Jason Statham, Clive Owen and Robert De Niro all sharing the same screen would make that big fan in me whoop for joy, with the trio wielding guns, sporting shades and being heavily mustached or bearded looking much like any typical action film from India, and you'd know just how entertaining the films from the continent are. But Killer Elite is all seriousness, with a little controversy brewing by the side when novelist Ranulph Fiennes had claimed that the events in his book, and the film, is based on a true story.
But whether you buy that or not, this film will have you figuring whether such clandestine operations and outfit can exist in the first place, and view reported deaths with a more critical eye, especially if they involve those of high profile, or special/secret forces. Here, mercenaries are available for hire to the highest bidder, doing their bit to rid the world in the 80s of its unwanted criminals, dictators and factions within countries. This is a world where nothing is always what it seems, with shadowy objectives and intents by parties all round from individuals, the groups they operate within, and even from the highest levels of government. The opening had Statham's Danny and De Niro's Hunter chilling in what would be a bar, only to serve as the big bang introduction to the first set action piece, where Danny decides to call his life of killing quits after seeing how the innocent get tangled into their job, and getting injured during this hesitation.
Fast forward to a year into his retirement, he gets forced back into the game given a Sheik in Oman had imprisoned Hunter, and for the latter's freedom, Danny has to fish out ex members of Britain's elite Special Air Service involved with killing the Sheik's three sons, and therefore paving the way for his fourth to assume his place as the rightful heir without being gunned down. The challenge laid down is to elicit confessions of their involvement, and making their deaths look like accidents and cannot be linked back to either him nor his son. Sounds like a tall order, but with money at stake and a higher, more important priority to rescue his mentor, Danny assembles his usual crew, and spends the first hour like any heist movie, planning for and executing those plans in great detail.

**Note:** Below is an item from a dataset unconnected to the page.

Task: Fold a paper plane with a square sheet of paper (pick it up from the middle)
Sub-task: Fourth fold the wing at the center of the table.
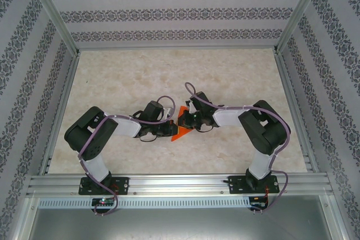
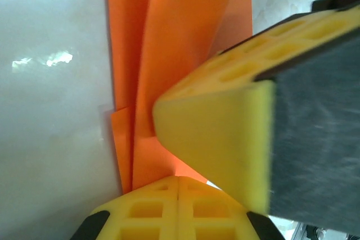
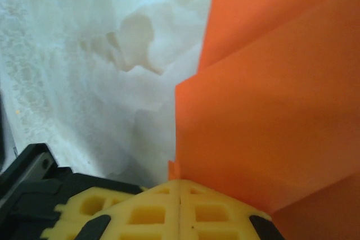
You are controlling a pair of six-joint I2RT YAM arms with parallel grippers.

Which of course led to action sequence after action sequence, but not in the traditional way of a simple shoot them up. Meticulous planning goes into each hit, as well as Clive Owen's Spike, an ex-SAS man himself out to protect his own, and working under the auspices of a clandestine group known as The Feather Men, breathing down hard in trying to unearth who's behind the killings of the people he knew, as well as the true mastermind who ordered the hits. There are two parts to the story, and each were intriguing in its own way, with the first focused on the mission Danny and team had on hand, and the later half on the repercussions when the long arm of Spike and his team managed to close in and run fences around Danny and his team.
Statham versus Owen in at least two fisticuffs were the highlights of the film, and despite a little flaw in shooting the action up close, they were the most intense battles of the lot in the film, which had car chases to close quartered combat. The screenplay by Matt Sherring moves the story at breakneck speed, and rookie feature film director Gary McKendry helms the film like an experienced old hand in keeping the techniques here very old school, since it's set at the crack of the 80s decade. For the action junkie, you may not get the big action spectacles you were probably looking for, but more measured ones because of the conditions set forth by the Sheik. However, if you're up for some thinking man's espionage with shifting and undefined loyalties, spy versus spy type thrillers, like James Bond but minus the corny lines, women and gadgets, then this one is right for you since it pretty much can be rooted in reality, and as a consequence now you may look upon reported deaths with that skeptical eye.
What worked is of course the presence of the three main leads, whether alone like in the case of Statham, who plays the ringleader amongst his group of merry men who go out to do his dirty surveillance and infiltration work, and that of Owen in a similar role but in the opposite camp, or paired opposite each other for that exchange of wisecracks and sizing up of ability. Statham carries the entire film almost on his own given the significant screen time he has as the lead despite shared billing with his co-stars, and it took a while before Owen enters the picture to stamp his own flair into the film. Robert De Niro however had the shortest screen time amongst the trio, but his charisma more than makes up for it, chewing up the screen each time he appears. Yvonne Strahovski plays the lone female token in the film as Danny's main squeeze, though her story arc is quite negligible only to offer Danny a reason to quit his risky life of kill or be killed, and for some token romantic scenes to toss up the series of testosterone filled dialogue or action.
Easily one of the best thrillers set in the Middle East in recent years, with its 80s setting involving oil, power and mercenary brokers, there's this uncanny repetition of history, should this be real as claimed, in what's happening in the Middle East now. Real life is often stranger than fiction, and it surely showed how the bigger fish in the pond can take advantage in the setting of its agenda, at the expense of those at the lower rungs who just have to follow orders. Highly recommended!